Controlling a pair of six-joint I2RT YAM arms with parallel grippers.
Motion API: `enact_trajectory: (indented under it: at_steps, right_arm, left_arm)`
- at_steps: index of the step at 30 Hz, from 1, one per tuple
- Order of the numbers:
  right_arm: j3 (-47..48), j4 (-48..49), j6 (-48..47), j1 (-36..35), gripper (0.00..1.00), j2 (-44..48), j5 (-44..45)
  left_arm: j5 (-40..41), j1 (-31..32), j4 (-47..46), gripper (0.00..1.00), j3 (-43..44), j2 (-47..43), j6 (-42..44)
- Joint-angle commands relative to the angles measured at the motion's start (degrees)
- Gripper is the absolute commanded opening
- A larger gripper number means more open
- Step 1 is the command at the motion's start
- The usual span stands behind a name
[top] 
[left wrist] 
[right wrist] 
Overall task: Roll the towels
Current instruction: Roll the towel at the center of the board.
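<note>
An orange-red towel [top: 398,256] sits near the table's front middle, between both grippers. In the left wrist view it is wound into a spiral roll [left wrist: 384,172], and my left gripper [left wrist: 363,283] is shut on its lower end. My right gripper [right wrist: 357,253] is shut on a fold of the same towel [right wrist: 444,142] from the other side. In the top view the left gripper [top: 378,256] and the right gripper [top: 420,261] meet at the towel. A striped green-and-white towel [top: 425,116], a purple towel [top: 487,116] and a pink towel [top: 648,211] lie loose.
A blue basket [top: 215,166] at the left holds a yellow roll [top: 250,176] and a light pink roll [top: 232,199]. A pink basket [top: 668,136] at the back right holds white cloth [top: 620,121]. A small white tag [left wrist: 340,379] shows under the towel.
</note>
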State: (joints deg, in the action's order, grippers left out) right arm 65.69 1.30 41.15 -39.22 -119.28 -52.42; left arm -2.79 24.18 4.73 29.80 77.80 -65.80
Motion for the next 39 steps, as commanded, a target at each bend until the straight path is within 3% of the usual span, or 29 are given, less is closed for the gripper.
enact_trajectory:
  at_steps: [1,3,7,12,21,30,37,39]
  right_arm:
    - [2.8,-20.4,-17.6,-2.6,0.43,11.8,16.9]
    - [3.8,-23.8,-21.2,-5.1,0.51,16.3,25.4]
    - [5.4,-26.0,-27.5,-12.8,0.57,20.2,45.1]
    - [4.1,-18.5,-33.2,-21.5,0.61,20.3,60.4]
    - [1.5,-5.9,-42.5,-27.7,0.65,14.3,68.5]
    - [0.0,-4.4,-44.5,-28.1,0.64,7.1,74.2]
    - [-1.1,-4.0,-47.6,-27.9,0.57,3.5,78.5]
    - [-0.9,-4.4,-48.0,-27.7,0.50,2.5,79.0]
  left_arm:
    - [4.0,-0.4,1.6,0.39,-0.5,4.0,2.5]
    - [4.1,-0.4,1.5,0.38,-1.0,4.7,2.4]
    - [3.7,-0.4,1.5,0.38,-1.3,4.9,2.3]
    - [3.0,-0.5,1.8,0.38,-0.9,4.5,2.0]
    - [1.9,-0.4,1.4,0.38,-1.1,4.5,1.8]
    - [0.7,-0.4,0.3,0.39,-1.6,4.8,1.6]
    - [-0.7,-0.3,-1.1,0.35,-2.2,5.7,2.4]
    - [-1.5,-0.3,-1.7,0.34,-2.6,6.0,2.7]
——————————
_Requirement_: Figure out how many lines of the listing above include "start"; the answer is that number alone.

_The answer_: 2